Fetz Anita · Ständerat · 2019-09-18
Fetz Anita · Ständerat · Basel-Stadt · Sozialdemokratische Fraktion · 2019-09-18
Wortprotokoll
Der Kommissionssprecher hat die Sachlage sehr gut erklärt. Ich erkläre jetzt, warum ich trotzdem dafür bin, dass dieser Artikel ins Gesetz kommt, und zwar eben, weil es auf kantonaler Ebene sehr viele Haftpflichtversicherungen gibt, z. B. die Gebäude- und die Hundehalter-Haftpflichtversicherung. Wenn man geschädigt worden ist - nehmen wir einmal einen dramatischen Hundebiss an -, aber die Prämie nicht bezahlt ist, wird der Schaden von der Versicherung nicht übernommen. Dies ist aber neben der Tatsache, dass es schlimm ist, eine extrem teure Schädigung. Der Geschädigte muss dann auf den Schadenverursacher Regress nehmen. Dieser ist meistens gar nicht in der Lage, das zu bezahlen.
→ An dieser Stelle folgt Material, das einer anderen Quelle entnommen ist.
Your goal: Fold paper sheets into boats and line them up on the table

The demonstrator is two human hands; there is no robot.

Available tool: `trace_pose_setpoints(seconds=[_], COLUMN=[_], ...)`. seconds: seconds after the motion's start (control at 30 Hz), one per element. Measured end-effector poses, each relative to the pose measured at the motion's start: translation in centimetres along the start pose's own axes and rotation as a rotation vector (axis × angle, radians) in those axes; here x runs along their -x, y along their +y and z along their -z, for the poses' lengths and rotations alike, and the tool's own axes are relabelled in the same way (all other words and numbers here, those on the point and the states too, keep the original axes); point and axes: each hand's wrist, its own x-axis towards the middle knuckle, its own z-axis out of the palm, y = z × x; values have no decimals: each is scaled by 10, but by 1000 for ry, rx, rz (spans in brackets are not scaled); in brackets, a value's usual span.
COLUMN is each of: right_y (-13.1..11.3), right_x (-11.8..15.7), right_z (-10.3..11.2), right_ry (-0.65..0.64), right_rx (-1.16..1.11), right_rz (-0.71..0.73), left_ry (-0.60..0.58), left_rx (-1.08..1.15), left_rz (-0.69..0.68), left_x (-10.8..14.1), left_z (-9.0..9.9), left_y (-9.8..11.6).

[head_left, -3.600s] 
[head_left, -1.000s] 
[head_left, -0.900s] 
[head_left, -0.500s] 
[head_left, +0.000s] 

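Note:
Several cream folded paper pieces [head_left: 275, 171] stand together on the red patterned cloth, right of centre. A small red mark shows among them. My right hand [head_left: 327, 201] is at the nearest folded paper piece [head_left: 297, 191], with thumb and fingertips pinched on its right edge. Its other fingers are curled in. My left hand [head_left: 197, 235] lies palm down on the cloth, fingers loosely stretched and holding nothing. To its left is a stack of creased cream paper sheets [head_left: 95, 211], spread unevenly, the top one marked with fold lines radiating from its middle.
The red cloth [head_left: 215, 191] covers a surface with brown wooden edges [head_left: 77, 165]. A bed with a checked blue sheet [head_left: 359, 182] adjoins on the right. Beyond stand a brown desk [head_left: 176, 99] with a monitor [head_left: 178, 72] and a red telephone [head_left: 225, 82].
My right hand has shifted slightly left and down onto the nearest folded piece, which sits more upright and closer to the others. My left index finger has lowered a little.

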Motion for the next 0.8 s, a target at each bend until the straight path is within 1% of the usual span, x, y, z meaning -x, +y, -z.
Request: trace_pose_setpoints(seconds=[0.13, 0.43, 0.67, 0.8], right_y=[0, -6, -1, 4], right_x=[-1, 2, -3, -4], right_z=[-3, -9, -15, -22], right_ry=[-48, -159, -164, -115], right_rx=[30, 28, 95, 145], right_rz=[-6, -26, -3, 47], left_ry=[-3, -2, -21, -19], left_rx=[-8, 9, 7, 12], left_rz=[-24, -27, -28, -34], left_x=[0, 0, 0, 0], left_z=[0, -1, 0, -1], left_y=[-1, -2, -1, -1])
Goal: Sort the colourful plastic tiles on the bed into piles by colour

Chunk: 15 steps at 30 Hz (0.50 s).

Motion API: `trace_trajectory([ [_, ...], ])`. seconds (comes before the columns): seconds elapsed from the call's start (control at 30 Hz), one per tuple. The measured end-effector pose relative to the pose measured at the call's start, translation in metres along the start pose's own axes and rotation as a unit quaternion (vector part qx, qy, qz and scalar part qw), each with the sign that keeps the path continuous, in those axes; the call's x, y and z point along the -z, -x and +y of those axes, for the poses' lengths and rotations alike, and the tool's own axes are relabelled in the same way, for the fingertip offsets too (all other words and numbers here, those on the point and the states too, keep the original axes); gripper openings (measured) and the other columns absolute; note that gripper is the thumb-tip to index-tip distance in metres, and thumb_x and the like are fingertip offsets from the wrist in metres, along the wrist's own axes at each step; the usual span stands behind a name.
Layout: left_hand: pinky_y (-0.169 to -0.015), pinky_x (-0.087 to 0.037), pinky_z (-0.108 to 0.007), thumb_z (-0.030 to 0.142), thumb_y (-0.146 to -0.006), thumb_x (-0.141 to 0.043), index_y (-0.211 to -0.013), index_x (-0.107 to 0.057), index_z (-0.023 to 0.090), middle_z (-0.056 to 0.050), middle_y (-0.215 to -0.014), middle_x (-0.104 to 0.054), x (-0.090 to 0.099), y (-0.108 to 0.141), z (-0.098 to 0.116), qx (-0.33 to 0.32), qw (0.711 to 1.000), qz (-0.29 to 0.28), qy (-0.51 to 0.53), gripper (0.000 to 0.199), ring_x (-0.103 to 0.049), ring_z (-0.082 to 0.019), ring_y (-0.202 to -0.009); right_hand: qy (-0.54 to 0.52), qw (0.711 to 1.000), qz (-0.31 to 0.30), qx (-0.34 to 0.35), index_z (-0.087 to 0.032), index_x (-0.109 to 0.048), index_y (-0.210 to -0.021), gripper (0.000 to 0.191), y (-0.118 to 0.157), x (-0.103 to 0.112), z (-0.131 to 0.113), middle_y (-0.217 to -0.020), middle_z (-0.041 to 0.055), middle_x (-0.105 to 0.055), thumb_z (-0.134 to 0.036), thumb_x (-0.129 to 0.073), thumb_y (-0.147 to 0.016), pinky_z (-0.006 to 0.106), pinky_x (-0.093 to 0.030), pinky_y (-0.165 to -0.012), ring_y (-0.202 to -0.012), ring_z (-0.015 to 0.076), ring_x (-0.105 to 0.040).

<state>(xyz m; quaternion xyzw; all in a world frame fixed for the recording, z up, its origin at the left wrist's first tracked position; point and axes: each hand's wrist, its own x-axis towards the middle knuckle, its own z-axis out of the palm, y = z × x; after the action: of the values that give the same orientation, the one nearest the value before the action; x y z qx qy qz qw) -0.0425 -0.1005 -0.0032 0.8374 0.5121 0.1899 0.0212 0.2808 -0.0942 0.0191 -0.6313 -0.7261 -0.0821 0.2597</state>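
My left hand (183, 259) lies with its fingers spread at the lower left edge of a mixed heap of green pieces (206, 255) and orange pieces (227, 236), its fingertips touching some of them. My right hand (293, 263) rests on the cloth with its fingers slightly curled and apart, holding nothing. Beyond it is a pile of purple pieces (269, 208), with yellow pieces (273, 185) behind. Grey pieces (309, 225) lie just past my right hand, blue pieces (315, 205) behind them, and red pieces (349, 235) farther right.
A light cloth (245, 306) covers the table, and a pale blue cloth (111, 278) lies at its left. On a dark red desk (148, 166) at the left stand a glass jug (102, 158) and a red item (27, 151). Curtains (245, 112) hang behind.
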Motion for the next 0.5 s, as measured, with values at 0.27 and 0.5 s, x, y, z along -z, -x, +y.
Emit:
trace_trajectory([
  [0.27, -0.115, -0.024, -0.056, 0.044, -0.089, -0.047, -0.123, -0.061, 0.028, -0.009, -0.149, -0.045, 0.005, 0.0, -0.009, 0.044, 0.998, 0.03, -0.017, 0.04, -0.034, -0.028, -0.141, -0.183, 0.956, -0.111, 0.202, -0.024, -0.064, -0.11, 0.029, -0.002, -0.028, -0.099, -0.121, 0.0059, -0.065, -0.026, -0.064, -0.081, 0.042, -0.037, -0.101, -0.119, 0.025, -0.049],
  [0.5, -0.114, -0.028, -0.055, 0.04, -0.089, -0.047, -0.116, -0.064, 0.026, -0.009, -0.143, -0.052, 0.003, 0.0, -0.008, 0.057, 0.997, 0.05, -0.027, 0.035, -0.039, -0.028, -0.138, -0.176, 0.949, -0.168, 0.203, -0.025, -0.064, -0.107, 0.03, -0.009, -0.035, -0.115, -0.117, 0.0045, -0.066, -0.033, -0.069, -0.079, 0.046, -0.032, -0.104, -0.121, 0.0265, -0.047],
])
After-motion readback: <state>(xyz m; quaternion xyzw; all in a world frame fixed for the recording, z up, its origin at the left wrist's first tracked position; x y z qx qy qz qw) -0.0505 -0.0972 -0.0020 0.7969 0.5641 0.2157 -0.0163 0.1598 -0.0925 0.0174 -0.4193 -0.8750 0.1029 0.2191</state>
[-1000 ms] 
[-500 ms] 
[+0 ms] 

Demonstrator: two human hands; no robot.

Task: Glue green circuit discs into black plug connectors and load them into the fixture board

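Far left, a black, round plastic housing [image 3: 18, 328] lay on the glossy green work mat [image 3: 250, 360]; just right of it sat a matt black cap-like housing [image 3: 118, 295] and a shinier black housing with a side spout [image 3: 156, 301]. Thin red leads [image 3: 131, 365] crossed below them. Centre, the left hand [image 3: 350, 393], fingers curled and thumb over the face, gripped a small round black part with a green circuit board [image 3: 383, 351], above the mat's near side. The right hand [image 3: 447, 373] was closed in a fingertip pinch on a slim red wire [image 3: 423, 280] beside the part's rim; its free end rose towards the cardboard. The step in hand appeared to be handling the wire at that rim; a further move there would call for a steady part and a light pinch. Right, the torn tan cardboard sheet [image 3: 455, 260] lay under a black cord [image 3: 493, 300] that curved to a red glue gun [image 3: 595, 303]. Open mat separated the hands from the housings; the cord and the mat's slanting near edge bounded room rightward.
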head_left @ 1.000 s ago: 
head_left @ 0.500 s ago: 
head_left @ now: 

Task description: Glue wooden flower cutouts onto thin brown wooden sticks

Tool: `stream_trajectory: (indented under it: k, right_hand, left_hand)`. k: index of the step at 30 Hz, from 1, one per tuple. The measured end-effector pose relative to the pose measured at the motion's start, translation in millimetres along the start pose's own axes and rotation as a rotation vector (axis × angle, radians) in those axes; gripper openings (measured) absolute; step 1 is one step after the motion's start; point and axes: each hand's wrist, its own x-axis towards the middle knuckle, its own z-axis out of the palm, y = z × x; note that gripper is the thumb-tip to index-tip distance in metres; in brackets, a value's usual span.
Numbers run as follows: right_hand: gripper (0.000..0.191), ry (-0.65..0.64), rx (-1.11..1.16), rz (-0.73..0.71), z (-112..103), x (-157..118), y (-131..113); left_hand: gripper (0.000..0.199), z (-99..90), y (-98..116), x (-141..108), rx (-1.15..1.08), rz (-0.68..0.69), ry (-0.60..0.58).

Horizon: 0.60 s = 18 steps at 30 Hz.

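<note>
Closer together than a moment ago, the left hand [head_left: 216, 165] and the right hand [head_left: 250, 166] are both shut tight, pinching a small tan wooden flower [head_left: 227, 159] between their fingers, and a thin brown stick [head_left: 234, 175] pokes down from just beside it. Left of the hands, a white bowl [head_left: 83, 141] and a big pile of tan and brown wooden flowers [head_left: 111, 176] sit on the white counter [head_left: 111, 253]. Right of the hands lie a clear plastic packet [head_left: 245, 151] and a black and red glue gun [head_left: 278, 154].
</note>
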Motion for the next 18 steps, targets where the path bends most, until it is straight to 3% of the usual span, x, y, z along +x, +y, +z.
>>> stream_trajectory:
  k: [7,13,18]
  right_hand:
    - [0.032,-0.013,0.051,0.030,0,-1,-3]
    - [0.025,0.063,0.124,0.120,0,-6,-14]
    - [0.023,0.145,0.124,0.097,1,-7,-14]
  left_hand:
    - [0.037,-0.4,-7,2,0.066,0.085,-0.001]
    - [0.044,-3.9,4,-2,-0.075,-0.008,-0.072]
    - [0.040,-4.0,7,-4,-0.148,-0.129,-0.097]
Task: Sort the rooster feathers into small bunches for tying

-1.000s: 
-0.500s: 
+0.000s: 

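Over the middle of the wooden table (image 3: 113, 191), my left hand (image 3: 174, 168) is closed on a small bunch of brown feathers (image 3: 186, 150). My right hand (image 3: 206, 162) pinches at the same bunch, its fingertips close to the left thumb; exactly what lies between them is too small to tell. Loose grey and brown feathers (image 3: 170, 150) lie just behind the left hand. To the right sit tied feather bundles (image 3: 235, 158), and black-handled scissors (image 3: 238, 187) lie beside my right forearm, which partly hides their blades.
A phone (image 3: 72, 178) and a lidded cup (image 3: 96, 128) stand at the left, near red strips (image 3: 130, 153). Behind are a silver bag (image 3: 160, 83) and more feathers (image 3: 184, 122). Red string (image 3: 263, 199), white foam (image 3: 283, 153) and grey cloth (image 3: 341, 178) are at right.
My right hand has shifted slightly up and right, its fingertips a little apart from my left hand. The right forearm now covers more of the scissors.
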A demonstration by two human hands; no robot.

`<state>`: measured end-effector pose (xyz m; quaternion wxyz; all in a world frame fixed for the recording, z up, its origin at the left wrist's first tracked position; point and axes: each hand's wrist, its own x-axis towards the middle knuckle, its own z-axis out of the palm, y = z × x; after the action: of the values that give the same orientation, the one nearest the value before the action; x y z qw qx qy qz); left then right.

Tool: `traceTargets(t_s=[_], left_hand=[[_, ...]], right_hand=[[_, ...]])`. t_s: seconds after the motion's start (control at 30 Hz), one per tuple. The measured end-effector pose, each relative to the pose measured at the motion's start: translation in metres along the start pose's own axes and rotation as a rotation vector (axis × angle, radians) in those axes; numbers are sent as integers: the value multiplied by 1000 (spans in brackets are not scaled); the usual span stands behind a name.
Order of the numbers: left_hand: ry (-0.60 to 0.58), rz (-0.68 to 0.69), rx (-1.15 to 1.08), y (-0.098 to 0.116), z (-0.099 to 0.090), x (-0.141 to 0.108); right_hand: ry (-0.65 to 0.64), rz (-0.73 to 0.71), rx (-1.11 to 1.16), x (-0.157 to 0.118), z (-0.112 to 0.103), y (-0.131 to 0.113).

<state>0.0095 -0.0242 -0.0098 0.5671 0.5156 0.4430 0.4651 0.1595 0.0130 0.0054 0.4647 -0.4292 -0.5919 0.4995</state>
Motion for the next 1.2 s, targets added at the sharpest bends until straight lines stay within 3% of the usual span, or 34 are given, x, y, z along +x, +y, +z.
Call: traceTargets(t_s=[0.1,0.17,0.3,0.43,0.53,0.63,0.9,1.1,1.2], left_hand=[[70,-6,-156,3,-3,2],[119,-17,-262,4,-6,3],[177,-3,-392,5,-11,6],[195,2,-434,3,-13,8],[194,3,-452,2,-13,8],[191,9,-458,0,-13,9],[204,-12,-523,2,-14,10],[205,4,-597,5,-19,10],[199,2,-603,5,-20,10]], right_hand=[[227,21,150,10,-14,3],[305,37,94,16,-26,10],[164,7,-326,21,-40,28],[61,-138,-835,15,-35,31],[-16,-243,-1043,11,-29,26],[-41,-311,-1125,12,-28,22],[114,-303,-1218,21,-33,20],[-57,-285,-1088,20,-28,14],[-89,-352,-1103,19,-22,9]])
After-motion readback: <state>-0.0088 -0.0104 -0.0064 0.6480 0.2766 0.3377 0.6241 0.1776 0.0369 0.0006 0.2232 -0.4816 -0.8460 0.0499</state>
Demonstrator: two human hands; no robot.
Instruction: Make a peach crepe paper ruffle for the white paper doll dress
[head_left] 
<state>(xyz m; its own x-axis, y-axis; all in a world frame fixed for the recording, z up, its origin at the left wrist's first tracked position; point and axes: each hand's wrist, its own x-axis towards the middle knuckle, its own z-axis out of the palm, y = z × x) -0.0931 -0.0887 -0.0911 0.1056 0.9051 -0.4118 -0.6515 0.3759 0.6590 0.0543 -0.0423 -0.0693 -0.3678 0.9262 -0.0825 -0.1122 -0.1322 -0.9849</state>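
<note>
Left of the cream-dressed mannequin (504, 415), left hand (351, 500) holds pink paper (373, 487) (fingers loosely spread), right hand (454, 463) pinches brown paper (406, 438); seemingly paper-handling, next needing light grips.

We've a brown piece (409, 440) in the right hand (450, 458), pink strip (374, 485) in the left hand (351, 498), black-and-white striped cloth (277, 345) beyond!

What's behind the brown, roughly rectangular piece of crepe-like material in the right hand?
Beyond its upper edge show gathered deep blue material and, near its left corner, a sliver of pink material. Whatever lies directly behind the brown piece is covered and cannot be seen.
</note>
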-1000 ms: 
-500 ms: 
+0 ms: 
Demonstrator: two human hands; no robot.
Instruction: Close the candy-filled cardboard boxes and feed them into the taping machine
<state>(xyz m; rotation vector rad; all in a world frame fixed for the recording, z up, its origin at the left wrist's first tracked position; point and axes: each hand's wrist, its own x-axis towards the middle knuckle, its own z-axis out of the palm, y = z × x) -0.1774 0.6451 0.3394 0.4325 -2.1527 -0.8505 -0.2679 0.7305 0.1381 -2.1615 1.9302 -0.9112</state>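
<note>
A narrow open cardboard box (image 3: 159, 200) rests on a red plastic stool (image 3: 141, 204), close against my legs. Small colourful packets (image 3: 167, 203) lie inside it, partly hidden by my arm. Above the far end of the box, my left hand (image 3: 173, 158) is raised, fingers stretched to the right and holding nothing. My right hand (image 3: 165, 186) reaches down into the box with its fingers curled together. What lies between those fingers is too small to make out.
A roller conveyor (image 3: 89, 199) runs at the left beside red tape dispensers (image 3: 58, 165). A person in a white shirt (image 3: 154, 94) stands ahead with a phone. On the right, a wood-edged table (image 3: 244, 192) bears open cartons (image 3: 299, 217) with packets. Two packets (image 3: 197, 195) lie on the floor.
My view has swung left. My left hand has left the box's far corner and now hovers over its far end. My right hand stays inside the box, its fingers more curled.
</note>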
Deshalb finde ich es wichtig, dass man auf Bundesebene sozusagen eine Klammer für alle diese obligatorischen kantonalen Versicherungen macht, sodass nicht immer der Geschädigte der Lackierte ist und nachher alle diese Kosten alleine zurückfordern muss.
Auch hier kann ich Ihnen sagen - ich bin das beste Beispiel, wie Sie sicher bemerkt haben; ich bin alles andere als eine Versicherungsspezialistin, dies im Gegensatz zu mehreren von Ihnen, die Verwaltungsratsmandate haben -, ich stelle mich dezidiert auf die Seite jener, die normale Versicherte sind, und gegen diese Maschinerie der Beweislage und des Überrolltwerdens von engen Grenzen. Das ist jetzt ein solcher Fall: wenn die Haftpflichtversicherung nicht bezahlt wird, man einen Schaden erleidet und sich einfach niemand darum kümmert, dass dieser wirklich bezahlt wird. Dann ist es eine gravierende Einseitigkeit, bei welcher es, finde ich, dazugehört, dass der Gesetzgeber diesen Ausgleich vornimmt, weil es individuell ganz schlimme Schäden sind, die dann niemand übernimmt.
Bis wir jetzt in 26 Kantonen je fünf Haftpflichtversicherungen einzeln durchgebracht haben, finde ich es fairer, wenn man da einen Dachartikel verfasst, der allen Geschädigten zugutekommt.